La Semana Santa y la secularización

Por Jaime Ramírez Ortega* Miércoles, 27 de Marzo de 2013

Casi siempre que se acerca la conmemoración de la Semana Santa, la mayoría de salvadoreños tiende a confundir lo que esto verdaderamente significa. De manera que se cree que son unas merecidas vacaciones con bailes eróticos en fiestas paganas, con excesos en la ingesta de bebidas embriagantes y consumo de drogas; otros lo celebran yéndose de viaje, gastando lo que no tienen o qué decir de los que se oponen a todo con el fin de justificar su poca dadivosidad con su familia.

De modo que el verdadero significado de la Semana Santa, no es como lo plantea en pleno Siglo XXI el secularismo, que sólo apela a la vanidad, a los deseos de la carne y a la vana gloria de la vida. Recordemos que la Semana Santa es la conmemoración de la Pasión, Muerte y Resurrección de nuestro glorioso Señor Jesucristo. Por ello es importante reflexionar de cómo estamos actuando y cuál es el trato con nuestros semejantes.

Una de esas reflexiones la encontramos en el evangelio según San Juan, en su capítulo tres, cuando Nicodemo, llega noche a buscar a Jesús, dado que tenía una carga enorme en su corazón con respecto de la vida eterna. Y lo primero que le dice: Rabí, sabemos que has venido de Dios como maestro, porque nadie puede hacer estas señales que tu haces si no está Dios con él. Respondió Jesús y le dijo: de cierto, de cierto te digo, que el que no naciere de nuevo, no puede ver el reino de Dios.

Nicodemo le dijo: ¿Cómo puede un hombre nacer siendo viejo? ¿Puede acaso entrar por segunda vez en el vientre de su madre, y nacer? Respondió Jesús: De cierto, de cierto te digo, que el que no naciere del agua y del espíritu, no puede entrar en el reino de Dios. En este diálogo vemos que Nicodemo aun siendo fariseo y principal, buscó a gritos una respuesta, que no había podido ser evacuada por la religión judía.

Ya que ellos conocían la ley mosaica y se jactaban de su práctica, pero se les olvidaba la misericordia, la justicia y el amor hacia el prójimo, como las viudas, los huérfanos y los extranjeros, posiblemente esto mismo nos ocurre a muchos salvadoreños, que estamos más preocupados por divertirnos y darle rienda suelta a los instintos, y tratamos de aplacar la conciencia con un poco de religiosidad, yendo a un culto o a una misa.
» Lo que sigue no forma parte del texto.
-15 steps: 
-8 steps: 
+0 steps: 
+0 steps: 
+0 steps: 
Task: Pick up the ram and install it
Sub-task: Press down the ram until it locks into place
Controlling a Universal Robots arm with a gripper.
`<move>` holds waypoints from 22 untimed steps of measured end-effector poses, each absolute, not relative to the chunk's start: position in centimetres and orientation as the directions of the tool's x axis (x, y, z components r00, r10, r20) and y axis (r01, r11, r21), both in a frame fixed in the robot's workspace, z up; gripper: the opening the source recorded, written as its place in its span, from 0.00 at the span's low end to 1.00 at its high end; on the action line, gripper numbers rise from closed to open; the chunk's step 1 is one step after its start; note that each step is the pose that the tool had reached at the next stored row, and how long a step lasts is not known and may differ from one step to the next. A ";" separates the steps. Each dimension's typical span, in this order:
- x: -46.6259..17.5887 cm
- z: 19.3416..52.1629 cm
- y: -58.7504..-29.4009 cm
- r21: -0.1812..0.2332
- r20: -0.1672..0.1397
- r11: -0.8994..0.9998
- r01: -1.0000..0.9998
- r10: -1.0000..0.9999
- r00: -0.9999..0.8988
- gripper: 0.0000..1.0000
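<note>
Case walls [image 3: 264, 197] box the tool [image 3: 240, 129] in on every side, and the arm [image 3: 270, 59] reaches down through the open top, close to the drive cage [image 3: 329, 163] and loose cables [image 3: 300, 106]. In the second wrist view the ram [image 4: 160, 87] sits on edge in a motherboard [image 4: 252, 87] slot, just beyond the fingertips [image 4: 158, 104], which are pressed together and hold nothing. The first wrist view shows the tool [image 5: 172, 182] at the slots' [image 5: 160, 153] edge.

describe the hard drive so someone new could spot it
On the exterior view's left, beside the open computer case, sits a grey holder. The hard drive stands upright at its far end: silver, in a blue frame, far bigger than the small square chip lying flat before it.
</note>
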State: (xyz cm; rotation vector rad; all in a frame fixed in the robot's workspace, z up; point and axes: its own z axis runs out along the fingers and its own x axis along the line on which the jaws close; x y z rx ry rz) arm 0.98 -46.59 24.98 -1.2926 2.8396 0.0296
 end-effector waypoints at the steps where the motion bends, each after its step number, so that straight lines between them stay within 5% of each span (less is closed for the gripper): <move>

Medio hablamos con Dios, sólo para librarnos de la carga emocional que representa el saber que no se está haciendo el bien. Incluso damos la ofrenda a la iglesia para sentirnos mejor, pero muy dentro sabemos que necesitamos tener una verdadera relación con Jesús, aquel que murió en la cruz del calvario.
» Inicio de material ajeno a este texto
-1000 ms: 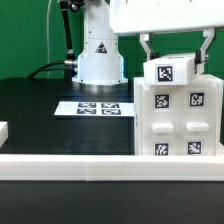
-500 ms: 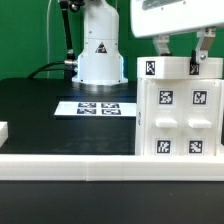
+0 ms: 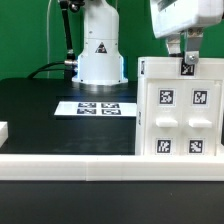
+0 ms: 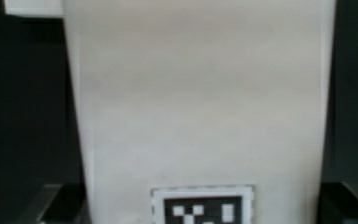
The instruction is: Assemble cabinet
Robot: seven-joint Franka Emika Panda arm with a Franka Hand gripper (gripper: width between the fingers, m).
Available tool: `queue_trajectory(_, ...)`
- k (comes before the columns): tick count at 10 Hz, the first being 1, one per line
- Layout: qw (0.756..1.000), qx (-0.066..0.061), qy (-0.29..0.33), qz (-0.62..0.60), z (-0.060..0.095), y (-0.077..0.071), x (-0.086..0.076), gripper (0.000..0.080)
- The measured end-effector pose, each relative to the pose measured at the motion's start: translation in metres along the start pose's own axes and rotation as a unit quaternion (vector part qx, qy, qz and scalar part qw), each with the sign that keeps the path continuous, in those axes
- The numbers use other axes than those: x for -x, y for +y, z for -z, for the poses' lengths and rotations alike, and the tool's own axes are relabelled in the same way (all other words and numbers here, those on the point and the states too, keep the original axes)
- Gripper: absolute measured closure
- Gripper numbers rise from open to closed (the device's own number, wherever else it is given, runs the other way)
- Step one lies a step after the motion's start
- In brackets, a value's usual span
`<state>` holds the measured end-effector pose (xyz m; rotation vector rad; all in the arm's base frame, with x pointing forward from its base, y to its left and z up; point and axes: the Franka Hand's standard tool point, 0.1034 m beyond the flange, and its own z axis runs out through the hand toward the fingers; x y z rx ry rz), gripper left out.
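Observation:
The cabinet (image 3: 180,125), a large white box with square tags and small drawer-like fronts, stands at the exterior view's right on the black table. My gripper (image 3: 187,60) reaches down from above onto its top edge, with the fingers either side of a tagged top part. In the wrist view the cabinet's white wall (image 4: 176,100) fills the frame between the dark fingers (image 4: 51,205), with one tag low in the middle. My gripper (image 4: 197,203) is shut on the cabinet.
The marker board (image 3: 98,108) lies flat on the black table (image 3: 45,120) before the arm's white base (image 3: 98,55). A white rail (image 3: 70,165) runs along the front. A small white piece (image 3: 3,130) sits at the left edge.
My gripper has moved toward the exterior view's right along the cabinet's top. The cabinet has shifted right with it and now reaches the frame's edge.

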<state>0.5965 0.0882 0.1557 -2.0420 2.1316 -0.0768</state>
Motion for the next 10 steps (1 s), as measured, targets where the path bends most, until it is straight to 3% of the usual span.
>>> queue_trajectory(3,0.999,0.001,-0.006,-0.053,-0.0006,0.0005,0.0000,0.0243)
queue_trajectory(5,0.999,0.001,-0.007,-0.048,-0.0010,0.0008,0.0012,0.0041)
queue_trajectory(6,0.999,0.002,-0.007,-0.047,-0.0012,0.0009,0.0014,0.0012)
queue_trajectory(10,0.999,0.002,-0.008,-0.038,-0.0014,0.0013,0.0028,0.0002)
El que fue despreciado y desechado entre los hombres, varón de dolores, experimentado en quebranto, y como que escondimos de él el rostro, fue menospreciado, y no lo estimamos. Ciertamente llevó él nuestras enfermedades, y sufrió nuestros dolores, y nosotros le tuvimos por azotado, por herido de Dios y abatido. (Isaías 53:1-6).
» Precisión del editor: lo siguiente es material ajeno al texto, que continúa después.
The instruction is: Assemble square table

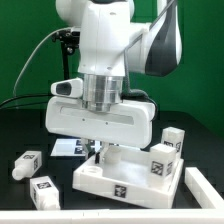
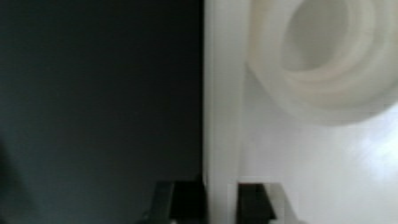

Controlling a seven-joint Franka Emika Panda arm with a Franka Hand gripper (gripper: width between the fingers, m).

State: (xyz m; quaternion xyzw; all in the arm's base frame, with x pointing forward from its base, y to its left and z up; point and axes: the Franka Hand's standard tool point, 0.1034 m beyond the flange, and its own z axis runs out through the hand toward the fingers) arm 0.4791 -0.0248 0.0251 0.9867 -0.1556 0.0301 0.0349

Mas él herido fue por nuestras rebeliones, molido por nuestros pecados; el castigo de nuestra paz fue sobre él, y por su llaga fuimos nosotros curados. Todos nosotros nos descarriamos como ovejas, cada cual se apartó por su camino; mas Jehová cargó en él el pecado de todos nosotros.

Reflexionemos, estas fechas son para buscar Jesús. Y no olvidar el sacrificio de la cruz.

*Catedrático de la Universidad Francisco Gavidia. Colaborador de El Diario de Hoy.